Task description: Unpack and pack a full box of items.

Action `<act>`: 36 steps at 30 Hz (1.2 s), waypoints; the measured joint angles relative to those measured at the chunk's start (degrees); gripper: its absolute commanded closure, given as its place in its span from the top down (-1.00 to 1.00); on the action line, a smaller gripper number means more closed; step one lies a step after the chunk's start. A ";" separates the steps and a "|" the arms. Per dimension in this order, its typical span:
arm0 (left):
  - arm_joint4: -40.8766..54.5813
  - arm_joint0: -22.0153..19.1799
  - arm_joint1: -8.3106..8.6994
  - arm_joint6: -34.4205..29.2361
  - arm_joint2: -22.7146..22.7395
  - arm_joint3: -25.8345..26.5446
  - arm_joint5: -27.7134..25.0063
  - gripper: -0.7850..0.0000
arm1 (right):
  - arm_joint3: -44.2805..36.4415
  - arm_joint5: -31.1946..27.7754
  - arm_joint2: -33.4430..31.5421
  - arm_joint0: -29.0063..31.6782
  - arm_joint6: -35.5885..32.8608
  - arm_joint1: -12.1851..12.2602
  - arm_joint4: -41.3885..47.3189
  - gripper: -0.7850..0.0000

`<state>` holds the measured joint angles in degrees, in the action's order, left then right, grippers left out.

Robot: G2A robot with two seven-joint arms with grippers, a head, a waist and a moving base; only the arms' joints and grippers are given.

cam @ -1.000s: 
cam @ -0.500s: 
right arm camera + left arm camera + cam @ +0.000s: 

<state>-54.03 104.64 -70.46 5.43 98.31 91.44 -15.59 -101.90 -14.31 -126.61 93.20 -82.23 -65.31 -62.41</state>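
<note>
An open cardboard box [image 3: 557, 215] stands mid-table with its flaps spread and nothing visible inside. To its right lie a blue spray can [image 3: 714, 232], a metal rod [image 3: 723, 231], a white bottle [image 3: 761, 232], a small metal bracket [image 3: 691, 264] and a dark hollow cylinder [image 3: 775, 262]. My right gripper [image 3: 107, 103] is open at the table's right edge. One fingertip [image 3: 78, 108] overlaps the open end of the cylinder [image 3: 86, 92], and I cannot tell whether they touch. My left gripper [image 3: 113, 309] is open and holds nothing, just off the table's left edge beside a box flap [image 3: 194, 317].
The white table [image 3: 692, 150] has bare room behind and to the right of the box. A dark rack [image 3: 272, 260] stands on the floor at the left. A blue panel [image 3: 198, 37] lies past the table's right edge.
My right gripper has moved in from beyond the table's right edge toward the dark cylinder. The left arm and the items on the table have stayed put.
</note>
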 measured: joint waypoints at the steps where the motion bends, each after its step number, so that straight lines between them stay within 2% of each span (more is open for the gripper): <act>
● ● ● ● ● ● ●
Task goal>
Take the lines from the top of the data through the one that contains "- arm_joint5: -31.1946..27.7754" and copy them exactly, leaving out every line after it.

Answer>
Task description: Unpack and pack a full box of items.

Action `<act>`: 36 steps at 30 Hz (1.2 s), waypoints; the measured joint angles relative to those measured at the chunk's start (degrees); gripper: its absolute commanded closure, given as its place in its span from the top down (-1.00 to 1.00); on the action line, a smaller gripper number means more closed; step one lies a step after the chunk's start. A ";" separates the steps and a "|" the arms. Per dimension in this order, its typical span:
arm0 (left):
  - arm_joint4: -40.8766..54.5813
  - arm_joint0: -22.0153..19.1799
  - arm_joint1: -8.3106..8.6994
  - arm_joint6: -34.4205..29.2361
  - arm_joint2: -22.7146..22.7395
  - arm_joint3: -25.8345..26.5446
  - arm_joint5: -27.7134..25.0063
  - gripper: -0.7850..0.0000
arm1 (right):
  - arm_joint3: -44.2805..36.4415
  - arm_joint5: -31.1946..27.7754

This answer is now finished.